1 Ekim 2014 Çarşamba

Olmayana Ergi

Bir matematikçinin gözünden ''Olmayana Ergi'' yöntemi ile futbol tarihinde yer tutmuş 3 olayın incelenmesi.


 1.Tanrı'nın Eli: 

Amerika Kıtası'nın 3. büyük ülkesi Meksika'da Dünya Kupası o yaz ilk kez düzenleniyordu. Kimler yoktu ki turnuvada? Tarihin belki de en iyi milli takım kadrosu olmasına rağmen mağlup bile olmadan çeyrek finalde penaltılar sonucu şansız bir şekilde elenen Zico’lu, Socrates'li Brezilya, Brezilya'yı eleyip yarı finale kadar gelen Platini'li Fransa, mucizeyi yaratan Gerets'li Belçika, Matthaus'lu, Völler'li Almanya ve tabiki de Maradona'lı Arjantin.

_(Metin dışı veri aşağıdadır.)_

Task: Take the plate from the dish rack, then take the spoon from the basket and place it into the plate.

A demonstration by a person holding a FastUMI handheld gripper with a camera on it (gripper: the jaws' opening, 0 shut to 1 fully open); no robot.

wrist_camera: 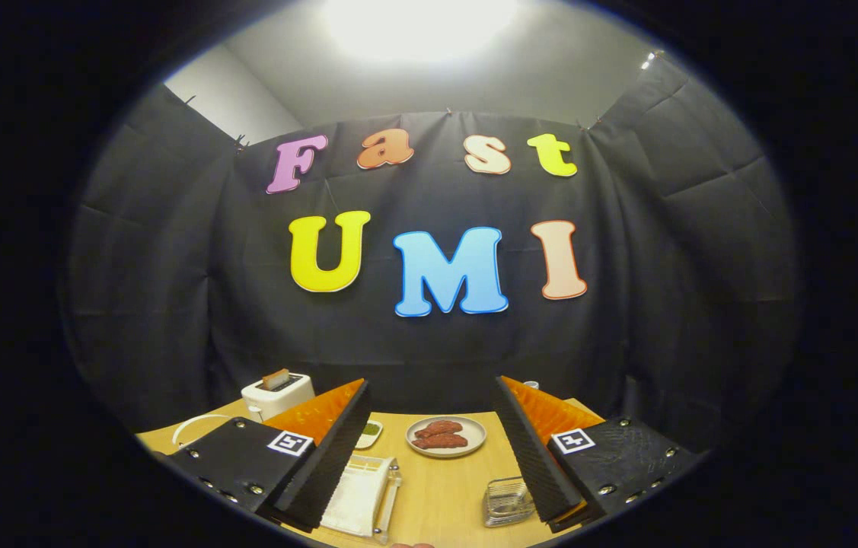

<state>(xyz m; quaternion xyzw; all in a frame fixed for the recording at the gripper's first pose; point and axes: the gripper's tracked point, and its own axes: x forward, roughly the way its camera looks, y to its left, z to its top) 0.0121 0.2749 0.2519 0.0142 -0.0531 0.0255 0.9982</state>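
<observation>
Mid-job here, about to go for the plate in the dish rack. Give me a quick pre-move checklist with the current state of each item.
1. Gripper open and empty: ok; the fingers stand wide apart with nothing between them.
2. Dish rack located: ok; the clear rack sits on the table just ahead of the left finger.
3. Plate seated in the rack: cannot tell; something white shows inside, its shape unclear.
4. Basket located: ok; clear container by the right finger.
5. Spoon in the basket: cannot tell; contents unresolved.
6. Landing spot: not ok yet; the dish of food beyond the fingers is occupied, so set the plate elsewhere.
</observation>
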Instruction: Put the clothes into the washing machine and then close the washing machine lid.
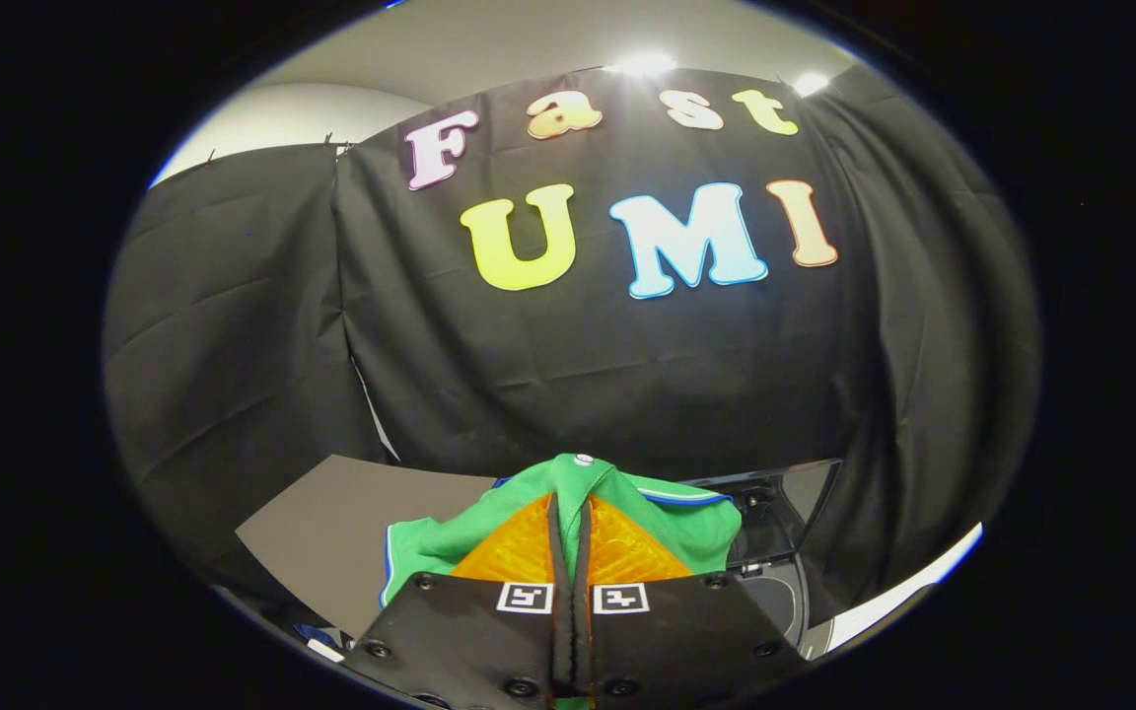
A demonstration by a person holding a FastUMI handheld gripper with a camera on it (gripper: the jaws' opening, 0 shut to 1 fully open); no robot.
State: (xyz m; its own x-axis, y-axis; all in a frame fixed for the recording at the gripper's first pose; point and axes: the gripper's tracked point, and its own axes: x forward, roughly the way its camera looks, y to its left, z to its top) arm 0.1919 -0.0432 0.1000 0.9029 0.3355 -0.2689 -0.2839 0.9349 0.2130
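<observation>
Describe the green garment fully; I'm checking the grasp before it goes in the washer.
The green garment looks like a mesh sports jersey with blue-and-white trim at its edges. It hangs bunched, pinched between the closed fingers of the gripper, folds spilling to both sides. It is held up above the grey table, beside the open washing machine.

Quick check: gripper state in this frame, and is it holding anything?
Gripper: closed, both fingers pinching the green garment, held lifted beside the washing machine.

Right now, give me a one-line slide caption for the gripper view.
Gripper shut on green garment, lifted over the table, with the open washing machine just beyond to the right.
</observation>
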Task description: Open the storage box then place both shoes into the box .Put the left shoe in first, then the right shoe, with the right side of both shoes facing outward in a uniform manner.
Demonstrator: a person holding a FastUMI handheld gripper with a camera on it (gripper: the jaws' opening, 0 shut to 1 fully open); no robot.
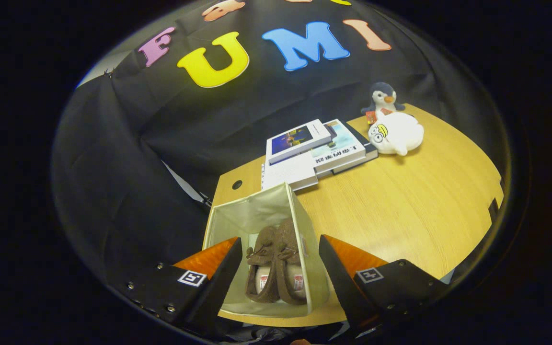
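The tool (pixel 280 251) hangs with its fingers spread wide and gripping nothing, low in the frame. Between the fingers sits the pale storage box (pixel 257 215), lid off, on the near edge of the wooden desk (pixel 400 206). Both brown shoes (pixel 276 263) lie side by side inside it. Toward the upper right, a stack of books (pixel 314 151) lies beside a white plush toy (pixel 396 134) and a penguin toy (pixel 382 98).

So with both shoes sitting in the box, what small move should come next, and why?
Probably just lift the gripper straight up and back from the storage box. Both brown shoes already lie side by side inside it, and the jaws stand open with nothing held, so placing looks finished.
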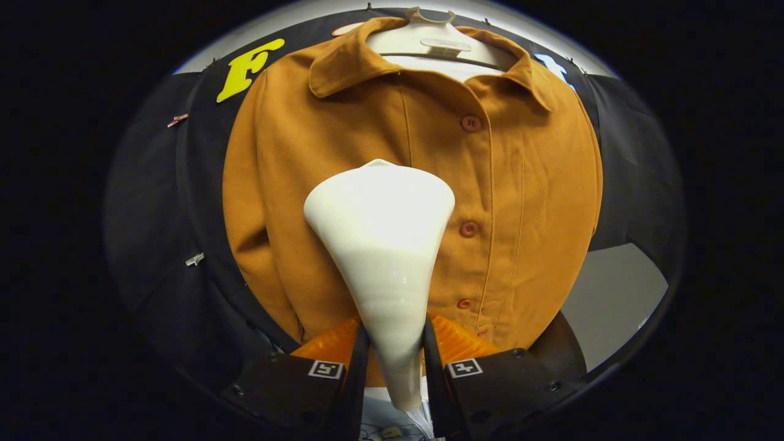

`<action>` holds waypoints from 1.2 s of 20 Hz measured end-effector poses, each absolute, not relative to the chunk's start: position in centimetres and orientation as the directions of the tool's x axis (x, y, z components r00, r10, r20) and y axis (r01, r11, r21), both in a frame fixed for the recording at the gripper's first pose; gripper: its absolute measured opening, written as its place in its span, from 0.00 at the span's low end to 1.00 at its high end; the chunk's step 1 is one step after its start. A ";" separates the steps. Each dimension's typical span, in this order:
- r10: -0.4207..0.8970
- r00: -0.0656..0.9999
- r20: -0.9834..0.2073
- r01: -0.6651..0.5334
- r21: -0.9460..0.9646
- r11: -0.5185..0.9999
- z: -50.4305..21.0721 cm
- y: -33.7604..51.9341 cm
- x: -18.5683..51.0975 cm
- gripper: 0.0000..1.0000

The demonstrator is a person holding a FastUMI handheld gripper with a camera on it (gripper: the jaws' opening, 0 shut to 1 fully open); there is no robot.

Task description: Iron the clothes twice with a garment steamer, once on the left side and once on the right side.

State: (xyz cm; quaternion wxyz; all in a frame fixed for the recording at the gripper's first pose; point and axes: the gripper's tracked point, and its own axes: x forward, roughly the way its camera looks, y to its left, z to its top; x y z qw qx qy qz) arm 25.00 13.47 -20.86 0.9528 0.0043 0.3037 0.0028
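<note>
Tool: the tool (395, 361) is closed on the narrow handle of the garment steamer (383, 245); both fingers press on it, one from each side, low on the neck.
Steamer: white, smooth and cone-shaped, it widens from the held neck up to a broad head just ahead of the fingers. The head is turned to the cloth, so its steam face is hidden.
Clothes: a brown-orange shirt (520, 202) hangs beyond the steamer on a pale hanger (438, 40), front side out, collar on top, with a row of buttons (469, 229) going down near the middle.
Position: the steamer head stands before the middle of the chest, on the panel beside the button row, close to the fabric. I cannot tell if it touches.
Handling of steamer: the shell looks hard and glossy, so I judge it can slip or turn between the fingers. The narrow neck seems the right place to hold, with firm and steady pressure.
Handling of shirt: the cloth looks soft and rather thick, and it hangs free, so it will probably yield and swing when pushed. A light contact is better.
Caution: the buttons may catch the head, so each pass should go beside them.
</note>
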 end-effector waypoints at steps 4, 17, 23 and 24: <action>0.011 0.785 -0.619 0.003 0.021 1.000 -23.2 13.9 24.8 0.47; 0.020 0.661 -0.750 -0.001 0.026 1.000 -30.3 14.1 21.5 0.47; 0.021 0.566 -0.824 0.012 0.034 0.999 -34.1 13.6 19.7 0.47; 0.020 0.556 -0.831 0.013 0.033 0.999 -34.6 13.6 19.5 0.47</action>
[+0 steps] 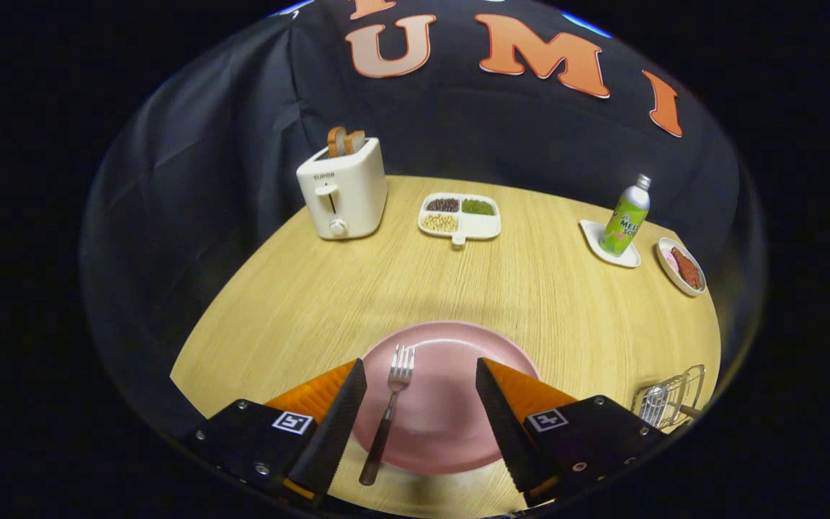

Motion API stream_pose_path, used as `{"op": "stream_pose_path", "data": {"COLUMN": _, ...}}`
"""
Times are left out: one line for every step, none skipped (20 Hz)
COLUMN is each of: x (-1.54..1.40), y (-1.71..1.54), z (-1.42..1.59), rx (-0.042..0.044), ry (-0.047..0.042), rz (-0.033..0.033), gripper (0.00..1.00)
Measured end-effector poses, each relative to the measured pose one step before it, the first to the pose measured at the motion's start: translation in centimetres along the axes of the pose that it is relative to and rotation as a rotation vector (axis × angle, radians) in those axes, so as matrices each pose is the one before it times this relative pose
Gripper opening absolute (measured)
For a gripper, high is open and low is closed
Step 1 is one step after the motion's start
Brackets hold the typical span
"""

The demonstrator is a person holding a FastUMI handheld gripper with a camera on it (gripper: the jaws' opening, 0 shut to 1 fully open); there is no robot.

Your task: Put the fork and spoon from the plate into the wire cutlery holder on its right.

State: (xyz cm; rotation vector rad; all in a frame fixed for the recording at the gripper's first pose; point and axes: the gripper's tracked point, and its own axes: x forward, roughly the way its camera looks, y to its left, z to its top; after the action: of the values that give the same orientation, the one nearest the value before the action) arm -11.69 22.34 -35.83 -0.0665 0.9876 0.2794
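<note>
My spread tongs (421,400) straddle the fork (389,411); bare counter (314,303) mid-frame; toaster (343,191), tray (460,216) upper centre.

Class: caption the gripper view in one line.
Open gripper fingers straddle fork on pink plate; wire holder at right.

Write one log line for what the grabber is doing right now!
gripper: open, empty | fork: on pink plate, between fingers | spoon: in wire cutlery holder | next: grasp fork

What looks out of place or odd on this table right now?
Little stands out. The fork lies askew on the pink plate, its handle overhanging the near rim, between the open gripper fingers. A spoon already rests in the wire holder.
</note>
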Motion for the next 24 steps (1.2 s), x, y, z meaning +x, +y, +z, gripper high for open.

Futbolun beşiği olan İngiltere'nin bu zamana kadar büyük turnuvalarda elle tutulur tek başarısı var, o da ev sahibi oldukları 66 Dünya Kupası'nda elde ettikleri şampiyonluk. Ve genelde başarı göremeyen bu ülke insanının başarısız geçen her turnuva sonrası kendine bir kurban seçmesi yaptığı en doğal şeylerden biri oldu artık. O yazın mahvolmasının sorumlusu da Maradona seçilmişti. Oysa ki çeyrek finale gelene kadar çıktıkları 4 maçta yenebildikleri takımlar vasat altı iki takım Polonya ve Paraguay'dı.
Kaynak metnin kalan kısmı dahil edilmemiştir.